### [About this task]
Images should not appear in the copy, yet every line of the listing below must be printed exactly.

[[ Supplied data open ]]

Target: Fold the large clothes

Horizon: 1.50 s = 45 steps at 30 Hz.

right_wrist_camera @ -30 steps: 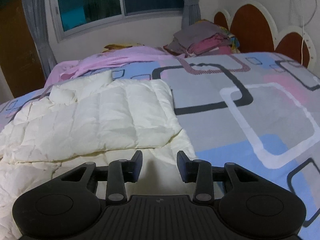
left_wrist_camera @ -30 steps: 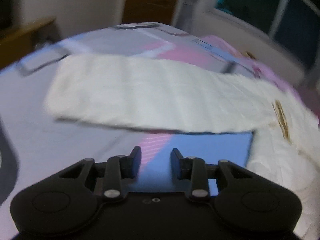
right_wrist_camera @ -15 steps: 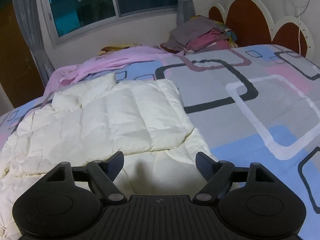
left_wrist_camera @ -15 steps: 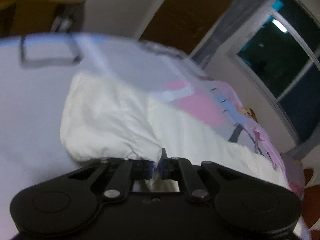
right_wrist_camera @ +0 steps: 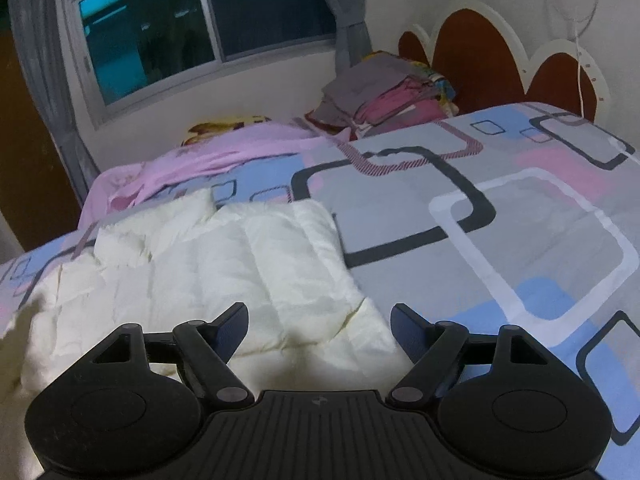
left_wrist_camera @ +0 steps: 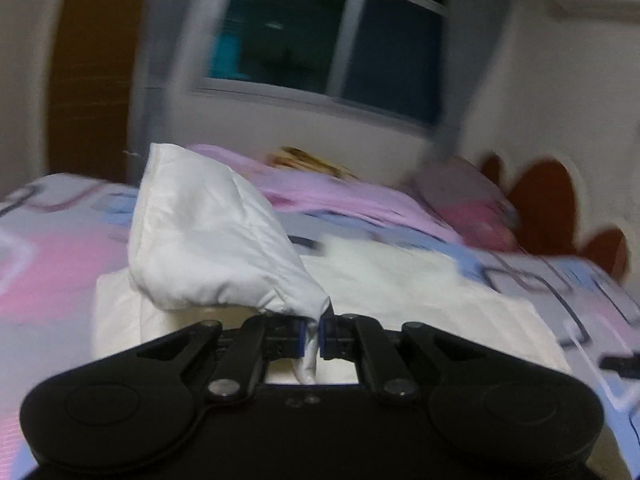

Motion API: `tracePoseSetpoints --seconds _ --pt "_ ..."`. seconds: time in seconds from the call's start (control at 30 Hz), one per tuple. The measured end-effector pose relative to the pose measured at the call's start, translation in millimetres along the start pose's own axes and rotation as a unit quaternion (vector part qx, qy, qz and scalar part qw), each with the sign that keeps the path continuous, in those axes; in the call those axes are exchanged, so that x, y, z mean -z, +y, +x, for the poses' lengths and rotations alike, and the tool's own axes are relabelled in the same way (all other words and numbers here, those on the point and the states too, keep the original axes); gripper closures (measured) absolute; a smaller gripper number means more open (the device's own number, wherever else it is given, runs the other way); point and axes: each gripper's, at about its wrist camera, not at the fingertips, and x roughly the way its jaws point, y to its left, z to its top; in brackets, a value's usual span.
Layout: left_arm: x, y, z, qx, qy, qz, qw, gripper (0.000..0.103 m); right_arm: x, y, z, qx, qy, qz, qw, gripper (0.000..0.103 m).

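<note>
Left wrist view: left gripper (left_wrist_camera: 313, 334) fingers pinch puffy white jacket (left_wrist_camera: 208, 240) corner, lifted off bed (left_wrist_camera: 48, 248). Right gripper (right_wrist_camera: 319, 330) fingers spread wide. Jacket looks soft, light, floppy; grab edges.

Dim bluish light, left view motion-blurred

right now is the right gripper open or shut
Open: the right gripper has its jaws spread wide over the cream jacket, gripping nothing.

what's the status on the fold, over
Left gripper shut on cream quilted puffer jacket, end lifted. Right gripper open above it. Nothing in the way.
</note>
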Motion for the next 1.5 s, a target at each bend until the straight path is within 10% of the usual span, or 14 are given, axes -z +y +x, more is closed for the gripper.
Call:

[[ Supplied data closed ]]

### [Output of the task]
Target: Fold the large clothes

Horizon: 1.50 s = 45 steps at 30 Hz.

right_wrist_camera @ -30 steps: 
left_wrist_camera @ -30 steps: 
right_wrist_camera @ -15 steps: 
left_wrist_camera @ -15 steps: 
right_wrist_camera @ +0 steps: 
left_wrist_camera @ +0 steps: 

Motion API: `tracePoseSetpoints --seconds _ --pt "_ ..."`. seconds: time in seconds from the call's start (control at 30 Hz), one per tuple. The measured end-effector pose relative to the pose measured at the call's start, translation in millimetres along the start pose's own axes and rotation as a unit quaternion (vector part qx, qy, qz and scalar part qw), each with the sign that keeps the path continuous, in those axes; in the call those axes are exchanged, so that x, y, z mean -z, +y, +x, for the poses' lengths and rotations alike, and the tool's own axes are relabelled in the same way (all other words and numbers here, those on the point and the states too, keep the original axes); gripper closures (measured) absolute; a smaller gripper number means more open (the device's own number, wherever else it is given, runs the other way); point and axes: each gripper's, at about its wrist camera, not at the fingertips, and x roughly the way its jaws point, y to its left, z to its top; in brackets, a value's usual span.
Layout: left_arm: x, y, z, qx, qy, qz, qw, gripper (0.000..0.103 m); right_arm: x, y, z, qx, qy, qz, qw, gripper (0.000..0.103 m).

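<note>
Left wrist view: left gripper (left_wrist_camera: 313, 334) fingers pinch puffy white jacket (left_wrist_camera: 208, 240) corner, lifted off bed (left_wrist_camera: 48, 248). Right gripper (right_wrist_camera: 319, 330) fingers spread wide. Jacket looks soft, light, floppy; grab edges.

Dim bluish light, left view motion-blurred

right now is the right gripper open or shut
Open: the right gripper has its jaws spread wide over the cream jacket, gripping nothing.

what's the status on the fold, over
Left gripper shut on cream quilted puffer jacket, end lifted. Right gripper open above it. Nothing in the way.
</note>
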Motion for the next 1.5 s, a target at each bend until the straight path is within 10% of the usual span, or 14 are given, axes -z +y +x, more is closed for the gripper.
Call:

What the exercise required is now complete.